» **WHAT TO PRODUCE**:
Copy out the lines below that hold the word "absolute".

» **DATA PROVIDED**:
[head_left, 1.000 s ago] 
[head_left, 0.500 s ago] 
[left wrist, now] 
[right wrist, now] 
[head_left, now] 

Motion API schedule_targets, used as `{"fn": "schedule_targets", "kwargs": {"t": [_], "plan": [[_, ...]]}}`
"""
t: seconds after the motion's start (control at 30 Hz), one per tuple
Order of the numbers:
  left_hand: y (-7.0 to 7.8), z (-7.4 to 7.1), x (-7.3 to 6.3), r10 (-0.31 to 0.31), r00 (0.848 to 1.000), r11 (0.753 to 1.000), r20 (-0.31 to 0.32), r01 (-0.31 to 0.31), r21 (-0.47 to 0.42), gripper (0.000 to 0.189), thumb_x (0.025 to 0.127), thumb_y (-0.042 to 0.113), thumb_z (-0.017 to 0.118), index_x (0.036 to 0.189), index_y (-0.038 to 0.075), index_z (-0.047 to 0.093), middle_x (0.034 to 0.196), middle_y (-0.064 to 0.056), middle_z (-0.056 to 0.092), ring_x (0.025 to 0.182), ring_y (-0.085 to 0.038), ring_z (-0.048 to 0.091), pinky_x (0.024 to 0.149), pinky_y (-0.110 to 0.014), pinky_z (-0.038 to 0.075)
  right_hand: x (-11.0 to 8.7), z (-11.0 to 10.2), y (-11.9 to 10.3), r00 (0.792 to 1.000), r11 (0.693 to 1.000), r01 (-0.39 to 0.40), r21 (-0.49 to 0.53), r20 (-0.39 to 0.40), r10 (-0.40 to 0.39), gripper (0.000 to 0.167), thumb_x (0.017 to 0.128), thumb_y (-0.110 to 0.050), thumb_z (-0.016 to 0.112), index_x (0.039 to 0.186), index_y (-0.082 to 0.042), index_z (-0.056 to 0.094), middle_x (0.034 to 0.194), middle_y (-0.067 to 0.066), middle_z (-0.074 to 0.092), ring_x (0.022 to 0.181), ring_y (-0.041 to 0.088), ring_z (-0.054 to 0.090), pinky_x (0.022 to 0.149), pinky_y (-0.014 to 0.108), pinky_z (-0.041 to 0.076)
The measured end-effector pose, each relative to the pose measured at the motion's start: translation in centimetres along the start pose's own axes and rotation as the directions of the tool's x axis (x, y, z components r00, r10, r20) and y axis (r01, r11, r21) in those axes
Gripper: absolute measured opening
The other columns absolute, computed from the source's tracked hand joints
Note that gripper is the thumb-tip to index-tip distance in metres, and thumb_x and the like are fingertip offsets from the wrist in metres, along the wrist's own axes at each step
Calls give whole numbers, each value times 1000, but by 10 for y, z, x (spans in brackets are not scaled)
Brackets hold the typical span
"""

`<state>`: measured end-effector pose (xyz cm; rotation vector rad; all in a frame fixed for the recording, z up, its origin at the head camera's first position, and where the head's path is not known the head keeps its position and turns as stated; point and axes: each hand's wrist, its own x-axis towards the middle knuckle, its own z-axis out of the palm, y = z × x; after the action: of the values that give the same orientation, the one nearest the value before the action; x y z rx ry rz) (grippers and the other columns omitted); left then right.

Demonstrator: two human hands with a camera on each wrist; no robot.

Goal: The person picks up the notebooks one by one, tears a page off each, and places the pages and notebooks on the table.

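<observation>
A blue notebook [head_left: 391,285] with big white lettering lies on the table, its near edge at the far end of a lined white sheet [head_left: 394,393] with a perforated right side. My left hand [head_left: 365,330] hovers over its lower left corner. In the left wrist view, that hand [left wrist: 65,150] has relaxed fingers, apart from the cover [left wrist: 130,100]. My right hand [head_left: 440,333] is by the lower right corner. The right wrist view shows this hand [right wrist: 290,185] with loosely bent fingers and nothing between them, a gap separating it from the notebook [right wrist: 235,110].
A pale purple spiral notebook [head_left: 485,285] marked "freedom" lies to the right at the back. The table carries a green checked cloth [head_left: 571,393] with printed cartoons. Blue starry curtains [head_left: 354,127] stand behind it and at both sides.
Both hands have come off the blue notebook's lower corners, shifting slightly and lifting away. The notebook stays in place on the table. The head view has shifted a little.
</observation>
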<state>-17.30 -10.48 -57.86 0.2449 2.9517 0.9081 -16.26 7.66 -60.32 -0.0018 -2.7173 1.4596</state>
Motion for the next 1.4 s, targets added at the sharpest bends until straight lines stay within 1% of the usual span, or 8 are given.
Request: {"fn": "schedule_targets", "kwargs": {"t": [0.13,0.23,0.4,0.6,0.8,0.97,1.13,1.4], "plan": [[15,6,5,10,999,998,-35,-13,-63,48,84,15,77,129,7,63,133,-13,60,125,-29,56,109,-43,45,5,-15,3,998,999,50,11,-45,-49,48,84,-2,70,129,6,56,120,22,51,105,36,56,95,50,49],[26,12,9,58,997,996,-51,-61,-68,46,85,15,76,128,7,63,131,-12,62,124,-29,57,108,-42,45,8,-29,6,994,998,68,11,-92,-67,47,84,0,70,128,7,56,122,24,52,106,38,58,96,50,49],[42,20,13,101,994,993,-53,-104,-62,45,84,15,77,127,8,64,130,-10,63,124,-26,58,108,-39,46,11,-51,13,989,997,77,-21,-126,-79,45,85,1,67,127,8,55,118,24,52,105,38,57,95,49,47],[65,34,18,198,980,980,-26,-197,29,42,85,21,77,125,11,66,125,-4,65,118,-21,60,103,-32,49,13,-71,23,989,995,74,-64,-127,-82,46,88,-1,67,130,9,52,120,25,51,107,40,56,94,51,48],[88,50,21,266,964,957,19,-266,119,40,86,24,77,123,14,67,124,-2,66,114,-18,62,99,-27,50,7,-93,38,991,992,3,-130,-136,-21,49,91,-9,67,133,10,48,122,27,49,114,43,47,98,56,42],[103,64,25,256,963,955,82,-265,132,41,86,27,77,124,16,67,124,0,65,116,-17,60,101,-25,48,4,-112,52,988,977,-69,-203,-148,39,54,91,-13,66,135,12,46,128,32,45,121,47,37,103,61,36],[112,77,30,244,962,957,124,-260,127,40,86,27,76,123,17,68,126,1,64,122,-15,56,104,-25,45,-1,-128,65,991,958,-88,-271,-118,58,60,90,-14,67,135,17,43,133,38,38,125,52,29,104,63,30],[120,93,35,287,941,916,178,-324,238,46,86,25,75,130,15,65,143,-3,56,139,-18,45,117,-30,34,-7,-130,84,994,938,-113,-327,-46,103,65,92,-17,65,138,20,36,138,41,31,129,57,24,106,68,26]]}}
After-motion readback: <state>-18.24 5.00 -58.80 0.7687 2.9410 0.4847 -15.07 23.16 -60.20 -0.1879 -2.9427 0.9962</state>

» **THE ANSWER**:
Gripper: absolute measured opening
The other columns absolute, computed from the source's tracked hand joints

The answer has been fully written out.